I managed to stifle my ew. “There’s bacteria in the river. And parasites.”

“And fish pee. So what? The only germ that matters is the one that turns you into a slobbering animal. And that you can’t catch from a river.” He dropped the letter on the table. “All this for a photo?” he said with disgust. “Her kid died nineteen years ago. When is she going to get over it?”

Never. And if my dad couldn’t come home, I wouldn’t get over it either. He had to come home. But if he didn’t know about Spurling’s offer, how was that going to happen?

“I have to do the fetch for him,” I said quietly.

“Right.” Rafe chuckled and then saw my face. “Wrong! You’d get infected or killed.”

“I won’t,” I said firmly, though the words infected or killed did give me a mental shiver. “I’ll manage.”

Rafe groaned. “Fine. All right. I’ll go to Chicago.”

“You’ll do the fetch?” I wasn’t sure whether to be suspicious or hug him. “Why?”

“Mack saved me from the orphan camp. I owe him. Okay?”

“Okay.” I was too grateful to pull apart my tangled feelings about my father’s secret life. A life in which Rafe had played a major role. My gratitude slipped a notch. “But I’m going with you.”

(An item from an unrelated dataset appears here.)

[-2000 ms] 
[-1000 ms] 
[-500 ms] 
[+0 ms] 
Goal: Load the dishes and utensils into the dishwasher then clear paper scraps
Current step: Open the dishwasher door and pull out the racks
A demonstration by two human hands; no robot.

“Not happening,” he said firmly. I opened my mouth to protest but he held up a hand and said, “I know that Mack would rather face a firing squad than risk his pretty princess getting Ferae.”

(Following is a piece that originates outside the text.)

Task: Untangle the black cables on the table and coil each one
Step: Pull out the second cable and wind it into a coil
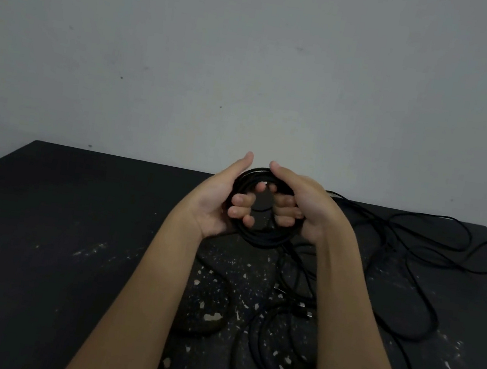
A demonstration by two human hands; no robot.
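Two hands grip one black cable coil (pixel 262 237) above the table (pixel 41 217): left hand (pixel 220 203) curls around its left side, right hand (pixel 305 209) around its right. Loose cables (pixel 421 252) lie tangled on the table, right of and below the hands.

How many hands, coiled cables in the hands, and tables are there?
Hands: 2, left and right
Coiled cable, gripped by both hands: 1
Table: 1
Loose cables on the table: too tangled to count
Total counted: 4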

I smacked his shoulder, but Rafe didn’t so much as wince. Still, it was satisfying. “Call me that again and I will mess you up,” I added for good measure.

“Okay, that’s hilarious, but it doesn’t change the fact that Mack wouldn’t want you going into the zone for him.”

“I’m already in it.”

“Please. This is the cradle of civilization. The quarantine compounds around here are actually on the map. But head east and who knows what you’ll find. Those compounds have been isolated for eighteen years — enough time to go native. And they have. There are cults and cannibals that come in more flavors of scary than you want to sample.”

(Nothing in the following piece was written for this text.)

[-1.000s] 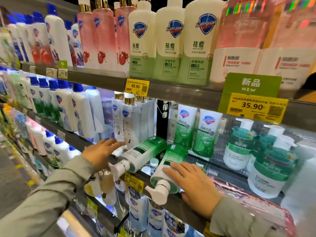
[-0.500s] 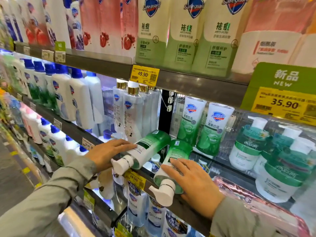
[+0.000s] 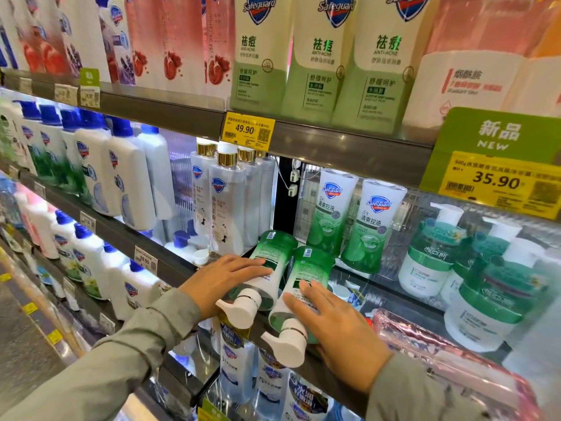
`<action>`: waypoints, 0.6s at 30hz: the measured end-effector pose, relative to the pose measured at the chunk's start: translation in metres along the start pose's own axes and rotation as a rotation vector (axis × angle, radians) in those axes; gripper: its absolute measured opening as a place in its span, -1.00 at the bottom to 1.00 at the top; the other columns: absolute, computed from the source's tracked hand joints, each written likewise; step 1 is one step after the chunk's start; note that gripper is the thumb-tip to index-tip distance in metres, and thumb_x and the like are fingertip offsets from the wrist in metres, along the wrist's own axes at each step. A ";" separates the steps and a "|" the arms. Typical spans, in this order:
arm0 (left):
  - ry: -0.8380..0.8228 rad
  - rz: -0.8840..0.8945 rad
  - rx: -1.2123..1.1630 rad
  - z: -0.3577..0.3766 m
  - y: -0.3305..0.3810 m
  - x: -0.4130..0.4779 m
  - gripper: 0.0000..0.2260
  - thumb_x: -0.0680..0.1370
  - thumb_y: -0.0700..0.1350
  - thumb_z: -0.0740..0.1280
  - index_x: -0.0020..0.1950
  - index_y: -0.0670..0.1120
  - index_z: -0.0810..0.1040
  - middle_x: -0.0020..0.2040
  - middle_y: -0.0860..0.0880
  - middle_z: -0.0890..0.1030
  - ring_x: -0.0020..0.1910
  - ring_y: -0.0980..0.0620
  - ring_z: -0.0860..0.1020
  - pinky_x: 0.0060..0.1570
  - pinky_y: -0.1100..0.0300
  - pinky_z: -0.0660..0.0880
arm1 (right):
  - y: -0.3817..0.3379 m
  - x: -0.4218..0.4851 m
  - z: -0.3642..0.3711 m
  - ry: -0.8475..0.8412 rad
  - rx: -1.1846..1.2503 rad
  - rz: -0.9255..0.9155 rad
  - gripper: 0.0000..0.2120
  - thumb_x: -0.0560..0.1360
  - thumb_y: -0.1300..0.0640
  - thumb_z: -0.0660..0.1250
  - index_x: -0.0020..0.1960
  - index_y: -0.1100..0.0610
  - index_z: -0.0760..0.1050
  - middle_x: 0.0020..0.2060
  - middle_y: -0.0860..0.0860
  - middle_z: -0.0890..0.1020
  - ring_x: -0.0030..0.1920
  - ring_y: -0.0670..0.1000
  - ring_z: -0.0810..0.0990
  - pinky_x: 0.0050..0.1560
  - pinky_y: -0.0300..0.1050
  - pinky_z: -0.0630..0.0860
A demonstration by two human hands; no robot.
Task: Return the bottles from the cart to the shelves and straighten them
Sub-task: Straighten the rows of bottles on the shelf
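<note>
Two green-and-white pump bottles lie on their sides on the middle shelf. Their white pump heads stick out over the shelf's front edge. My left hand lies over the left bottle, with its fingers stretched across the bottle's body just behind the pump. My right hand presses flat on the right bottle with straight fingers. The two bottles lie side by side and almost touch. No cart is in view.
Clear gold-capped bottles stand just behind my left hand. Two green tubes stand behind the lying bottles. Teal pump bottles are at the right, a pink plastic pack by my right forearm, and white blue-capped bottles at the left.
The left bottle has swung from its slant to lie beside the right one. My left hand moved from its side onto its top. The view came closer.
</note>
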State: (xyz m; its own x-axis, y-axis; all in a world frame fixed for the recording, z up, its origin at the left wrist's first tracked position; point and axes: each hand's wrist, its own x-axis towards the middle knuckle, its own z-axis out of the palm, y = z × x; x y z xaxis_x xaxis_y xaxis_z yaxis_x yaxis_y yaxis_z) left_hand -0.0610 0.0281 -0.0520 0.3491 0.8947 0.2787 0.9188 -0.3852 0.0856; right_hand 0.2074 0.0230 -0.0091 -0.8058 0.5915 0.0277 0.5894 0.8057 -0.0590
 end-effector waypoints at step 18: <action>0.122 0.079 -0.132 -0.012 0.010 -0.033 -0.19 0.39 -0.03 0.47 0.45 0.38 0.06 0.45 0.34 0.19 0.42 0.18 0.16 0.45 0.15 0.11 | 0.026 -0.007 0.010 0.247 -0.140 -0.193 -0.25 0.29 0.06 0.48 0.41 -0.04 0.26 0.30 0.00 0.52 0.28 0.08 0.52 0.28 0.05 0.33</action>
State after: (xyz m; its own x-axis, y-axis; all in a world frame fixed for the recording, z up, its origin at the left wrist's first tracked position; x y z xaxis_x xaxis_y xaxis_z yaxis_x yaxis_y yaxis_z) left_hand -0.0651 -0.0077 -0.0490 0.3866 0.8298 0.4023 0.8548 -0.4862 0.1815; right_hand 0.2279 0.0401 -0.0204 -0.8753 0.4033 0.2670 0.4429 0.8901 0.1076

Cannibals? He was exaggerating for effect. He had to be.

Crossing his arms, Rafe tipped back in his chair. “Remember the chimpacabra?”

I shuddered, remembering it too well. It would be a miracle if I ever got a good night’s sleep again.

“Well, there are mongrels out there a lot more dangerous than a chimpa, and then there’s the feral that’s ripping out people’s —”

“Okay, all right.” I put up my hands to ward off any more nightmare fuel. “I get it. I’ll stay here.”

“Glad that’s settled,” he said as Hagen plopped a whole spit-roasted chicken in front of him. “Is Mack’s bike still in the garage?” he asked her.

“Yep.” She set a steaming bowl of oatmeal in front of me. “If you take it, it comes back in the same condition.”

“Bike as in motorcycle?” I asked.

“Bike as in bicycle.” Rafe ripped off a chicken leg. “Ferals don’t hear you coming, you can carry it over rubble, and you don’t have to feed it.”

“Why not take a car?”

Rafe snorted. “Why not a hovercopter? We can fill the tank with magic fairy dust and wish ourselves there.”

Got it. All the gas in the East had probably been siphoned out of the stations long ago. “How long will it take you to bike to Chicago?”

“Eighteen hours.”

“What? Why so long?”

“It’s one hundred seventy miles from here,” Hagen explained. “Over broken road.”

“But I have to get back to the tunnel by Thursday, before the line patrol fills it in with rubble.”